This Pazo (Fortress) dates back to the XII century when it had a defendable watchtower which still stands today whose function was to work as a spearhead against any troops that were coming into Mondoñedo from that direction. The watchtower is still part of the Pazo other parts have been added on in the XV century. Later in the XVI century the chapel was built on. More or less at the same time the convent that was attached to the rear of the fortress was built. Later the convent was taken to Mondoñedo stone by stone and rebuilt within the walls for safety, after having had been raided by bandits.
The fortress was built on ground that originally was a Celtic hill fort, later the Romans set up a fort there and finally the noble family made the Pazo there. It is unique within Galicia in that it still has a Roman road which had a lot of merchandise being moved around on it (as with all the Roman roads) as they were the best form of transit. The owners of the Pazo wanted the transit to continue and made the road go through a tunnel that they built between the Pazo and the chapel. This tunnel is nowadays used by all the pilgrims who go through Mondoñedo.
This Pazo is very large and has been through many wars but its general condition is excellent.
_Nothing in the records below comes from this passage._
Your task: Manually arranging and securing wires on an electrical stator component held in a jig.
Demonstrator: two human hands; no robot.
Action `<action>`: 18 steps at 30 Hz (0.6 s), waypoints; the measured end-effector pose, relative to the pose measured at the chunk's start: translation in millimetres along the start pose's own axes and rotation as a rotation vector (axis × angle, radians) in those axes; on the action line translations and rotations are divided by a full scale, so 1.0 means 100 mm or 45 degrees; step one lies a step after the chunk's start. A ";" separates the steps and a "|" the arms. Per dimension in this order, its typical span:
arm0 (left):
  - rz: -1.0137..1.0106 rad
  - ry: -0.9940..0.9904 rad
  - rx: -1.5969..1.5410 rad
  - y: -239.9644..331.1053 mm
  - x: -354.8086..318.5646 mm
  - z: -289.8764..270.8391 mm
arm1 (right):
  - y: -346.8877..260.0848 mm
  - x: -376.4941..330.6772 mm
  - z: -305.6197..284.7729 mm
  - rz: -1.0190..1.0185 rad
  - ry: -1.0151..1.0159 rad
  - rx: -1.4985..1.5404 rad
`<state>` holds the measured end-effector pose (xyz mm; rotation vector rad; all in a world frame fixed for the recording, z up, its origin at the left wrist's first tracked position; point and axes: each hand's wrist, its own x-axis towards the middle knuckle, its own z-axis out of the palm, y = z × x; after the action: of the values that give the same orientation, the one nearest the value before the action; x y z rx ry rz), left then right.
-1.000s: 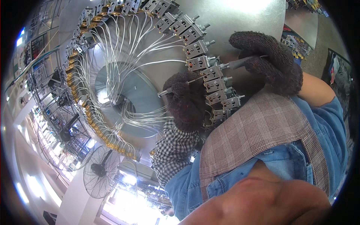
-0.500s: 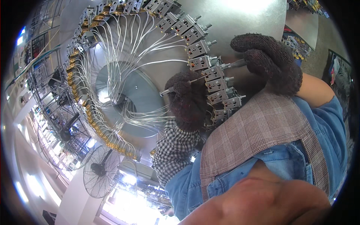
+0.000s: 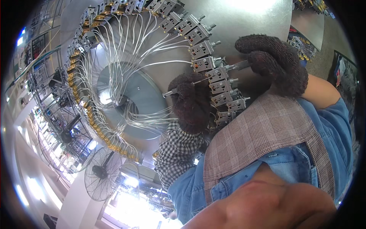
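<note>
My left hand (image 3: pixel 189 103), in a dark knitted glove, is closed around a slim screwdriver-like tool (image 3: pixel 201 80). Its thin tip points at a small metal control box (image 3: pixel 219 74) with a spindle; whether it touches is hard to tell. A metal end (image 3: pixel 170 92) of what looks like the same tool sticks out on the fist's other side. Opposite, my right hand (image 3: pixel 276 65), gloved alike, has its fingers curled round a grey cylindrical piece (image 3: pixel 241 65) that meets the spindle of that box. The hidden part of this piece lies inside the glove.
Similar boxes (image 3: pixel 200 49) line the rim of a round metal table (image 3: pixel 251 19). White wires or thin tubes (image 3: pixel 122 49) run from them to a grey central disc (image 3: pixel 146 91). Brass-coloured parts (image 3: pixel 91 118) follow the left rim. A fan (image 3: pixel 101 171) stands beyond; more parts (image 3: pixel 303 47) lie right.
Hardly anything differs. Both hands stay at the same box, with only a very slight shift of the gloves and the tool tip.
</note>
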<state>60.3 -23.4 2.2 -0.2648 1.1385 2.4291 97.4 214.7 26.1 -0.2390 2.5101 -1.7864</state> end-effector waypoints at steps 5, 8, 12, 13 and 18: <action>0.068 -0.048 0.013 -0.04 0.02 -0.08 | -0.10 0.02 -0.01 0.242 -0.020 0.231; 0.059 -0.053 0.039 -0.02 0.01 -0.05 | -0.07 0.00 0.01 0.075 0.025 0.177; 0.068 -0.082 0.060 0.00 0.01 -0.02 | -0.07 0.01 0.03 0.099 0.072 0.233; 0.068 -0.081 0.061 -0.01 0.01 -0.01 | -0.03 0.01 0.03 0.098 0.071 0.235; 0.114 0.024 0.030 -0.05 -0.01 0.08 | 0.17 -0.03 0.13 -0.151 0.132 0.042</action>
<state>63.6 -14.8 3.8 -0.2341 1.2107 2.4939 100.1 208.2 6.0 -0.3075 2.5845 -1.9293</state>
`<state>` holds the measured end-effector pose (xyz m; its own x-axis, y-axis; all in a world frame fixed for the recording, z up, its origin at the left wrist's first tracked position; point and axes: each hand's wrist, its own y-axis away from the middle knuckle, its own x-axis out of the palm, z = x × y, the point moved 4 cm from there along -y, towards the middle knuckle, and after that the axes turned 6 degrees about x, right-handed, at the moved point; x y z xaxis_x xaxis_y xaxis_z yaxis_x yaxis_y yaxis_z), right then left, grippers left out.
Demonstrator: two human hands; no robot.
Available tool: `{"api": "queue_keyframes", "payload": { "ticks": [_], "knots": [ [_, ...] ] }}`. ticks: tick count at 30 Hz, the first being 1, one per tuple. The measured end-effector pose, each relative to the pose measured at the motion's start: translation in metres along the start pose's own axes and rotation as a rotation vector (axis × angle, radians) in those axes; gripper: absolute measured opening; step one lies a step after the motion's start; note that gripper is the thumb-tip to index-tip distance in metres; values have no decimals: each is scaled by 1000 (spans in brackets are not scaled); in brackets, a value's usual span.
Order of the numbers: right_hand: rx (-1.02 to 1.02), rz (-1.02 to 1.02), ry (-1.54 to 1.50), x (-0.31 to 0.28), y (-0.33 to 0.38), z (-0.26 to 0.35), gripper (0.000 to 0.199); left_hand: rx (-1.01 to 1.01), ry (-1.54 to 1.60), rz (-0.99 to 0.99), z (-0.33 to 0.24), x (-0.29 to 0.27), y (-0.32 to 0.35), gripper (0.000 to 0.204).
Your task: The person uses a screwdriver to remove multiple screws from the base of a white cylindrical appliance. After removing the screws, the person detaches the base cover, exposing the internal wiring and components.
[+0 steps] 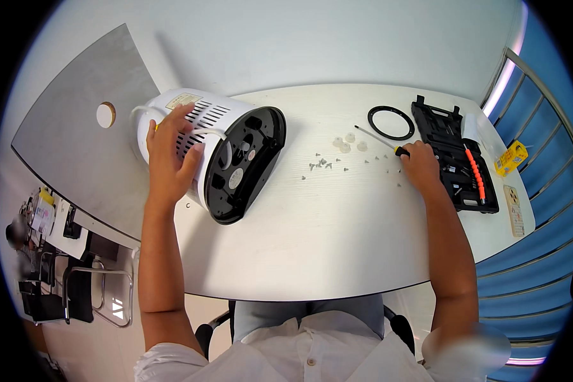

At the back of the Pazo is a large walled patio where the convent was situated.
The frontage of the Pazo is approximately 55 meters and the average depth is 16 meters, this gives a total once restored of over 800m2.
The chapel itself is 90m2 and very high with three entrances two for the nobles and one for the poor from the area. It has a balcony where the ladies received communion separately from the men.
Within the Patio there are two buildings that were the servant’s quarters one of which was an enormous fireplace where people sat inside it (the lareira). It was the kitchen and dining area and the other was the living and sleeping accommodation two floors high all together 290 useful m2 still in excellent conditions.
The main building consists of a series of dungeons and areas where the livestock was kept at night time, wine cellars, and barns to keep the fodder dry, on the bottom floor. A good part of this has been restored.
The middle floor consists of a series of halls all interconnected some tremendously long, over 20 metres, all in excellent state. At this moment
They contain an immense number of very valuable antiques most of which would be included in the sale.
The upper floor contains bedrooms that are also in good condition. The whole of the Pazo has new double glazed windows,
One of the most remarkable features of the Pazo is the nobilities crest and shield of arms. It differs from most being even larger than the ones on the cathedral. It has features that show that during 16 generations there were no bastards in the family and even a face in the lower part of a Celtic devils face as a complete affront to the church. Something quiet strange in the middle ages, considering that the Pazo was partially built to protect the Cathedral.
Mondoñedo has a long and varied history. It was an area occupied by the Celtas having an immigration from Bretania which continued during the Reign of the Suevos. After that it was occupied by the Reign of the Visigods of Toledo. Later all these peoples lost their languages and turned to the Christian religion.
It was first mentioned in 1112 when the bishops seat was transferred and in 1156 it got the title of City. Mondoñedo itself has been appointed World Heritage Site by the Unesco and is a most beautiful city, situated only 20 km from the North coast.